Database Reference
In-Depth Information
You can now start Pig in interactive Map Reduce mode. Without any options, the pig command will result in the
interactive Grunt command line after trying to access Hadoop:
[hadoop@hc1nn edgar]$ pig
2014-06-18 12:27:10,055 [main] INFO org.apache.pig.Main - Apache Pig version 0.12.1 (r1585011)

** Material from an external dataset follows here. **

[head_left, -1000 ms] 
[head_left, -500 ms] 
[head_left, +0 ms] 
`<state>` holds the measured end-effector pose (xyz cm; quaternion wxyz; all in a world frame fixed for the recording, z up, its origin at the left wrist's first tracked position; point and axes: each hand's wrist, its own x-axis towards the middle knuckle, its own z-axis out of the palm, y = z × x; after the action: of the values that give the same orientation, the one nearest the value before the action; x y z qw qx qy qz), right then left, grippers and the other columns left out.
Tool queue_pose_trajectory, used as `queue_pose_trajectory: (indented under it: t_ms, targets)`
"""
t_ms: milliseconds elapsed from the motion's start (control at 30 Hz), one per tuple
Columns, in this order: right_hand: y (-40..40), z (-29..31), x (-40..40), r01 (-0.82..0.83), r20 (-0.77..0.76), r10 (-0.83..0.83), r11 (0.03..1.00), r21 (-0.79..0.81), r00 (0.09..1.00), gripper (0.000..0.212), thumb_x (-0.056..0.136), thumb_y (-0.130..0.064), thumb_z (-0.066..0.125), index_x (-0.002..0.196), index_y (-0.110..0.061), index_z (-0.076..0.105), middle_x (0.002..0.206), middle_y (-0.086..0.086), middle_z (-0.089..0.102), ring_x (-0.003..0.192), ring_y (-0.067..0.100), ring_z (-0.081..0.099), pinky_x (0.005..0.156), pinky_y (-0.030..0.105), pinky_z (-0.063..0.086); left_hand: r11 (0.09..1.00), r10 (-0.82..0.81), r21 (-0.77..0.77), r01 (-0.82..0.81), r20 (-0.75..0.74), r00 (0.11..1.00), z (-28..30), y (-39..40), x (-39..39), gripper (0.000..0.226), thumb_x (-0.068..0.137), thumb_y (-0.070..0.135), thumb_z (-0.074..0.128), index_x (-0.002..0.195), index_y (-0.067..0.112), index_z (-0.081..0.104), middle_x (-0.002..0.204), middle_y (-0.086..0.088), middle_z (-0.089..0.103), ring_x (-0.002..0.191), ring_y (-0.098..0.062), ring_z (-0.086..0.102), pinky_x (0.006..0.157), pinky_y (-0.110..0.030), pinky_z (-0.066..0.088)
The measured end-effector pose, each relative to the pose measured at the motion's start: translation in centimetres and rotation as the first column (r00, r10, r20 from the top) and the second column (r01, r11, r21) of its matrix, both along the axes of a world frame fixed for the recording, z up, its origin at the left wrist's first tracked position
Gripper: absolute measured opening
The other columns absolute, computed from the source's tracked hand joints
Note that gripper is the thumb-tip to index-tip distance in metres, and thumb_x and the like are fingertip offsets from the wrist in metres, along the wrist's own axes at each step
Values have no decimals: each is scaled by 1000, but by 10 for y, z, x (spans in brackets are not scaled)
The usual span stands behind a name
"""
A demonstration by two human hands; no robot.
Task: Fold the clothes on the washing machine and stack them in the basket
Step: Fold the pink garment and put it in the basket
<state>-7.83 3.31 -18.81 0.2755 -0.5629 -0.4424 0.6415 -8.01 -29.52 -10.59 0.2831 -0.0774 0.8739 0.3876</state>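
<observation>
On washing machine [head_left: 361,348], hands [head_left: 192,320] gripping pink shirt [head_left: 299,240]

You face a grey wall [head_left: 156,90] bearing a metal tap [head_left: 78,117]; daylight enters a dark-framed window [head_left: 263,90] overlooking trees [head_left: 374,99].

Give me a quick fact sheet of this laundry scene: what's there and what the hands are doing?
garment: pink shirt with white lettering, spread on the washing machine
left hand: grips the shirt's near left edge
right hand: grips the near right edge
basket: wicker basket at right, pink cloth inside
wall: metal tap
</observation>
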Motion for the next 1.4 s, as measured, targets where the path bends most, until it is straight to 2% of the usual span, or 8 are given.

compiled Apr 05 2014, 01:41:34
2014-06-18 12:27:10,056 [main] INFO org.apache.pig.Main - Logging error messages to: /home/hadoop/
edgar/pig_1403051230051.log
2014-06-18 12:27:10,095 [main] INFO org.apache.pig.impl.util.Utils - Default bootup file /home/
hadoop/.pigbootup not found
2014-06-18 12:27:10,386 [main] INFO org.apache.pig.backend.hadoop.executionengine.HExecutionEngine
- Connecting to hadoop file system at: hdfs://hc1nn:54310
2014-06-18 12:27:10,750 [main] INFO org.apache.pig.backend.hadoop.executionengine.HExecutionEngine
- Connecting to map-reduce job tracker at: hc1nn:54311
grunt>
In Pig, the character “--” denotes a comment, meaning text between the -- and the start of the next line is ignored.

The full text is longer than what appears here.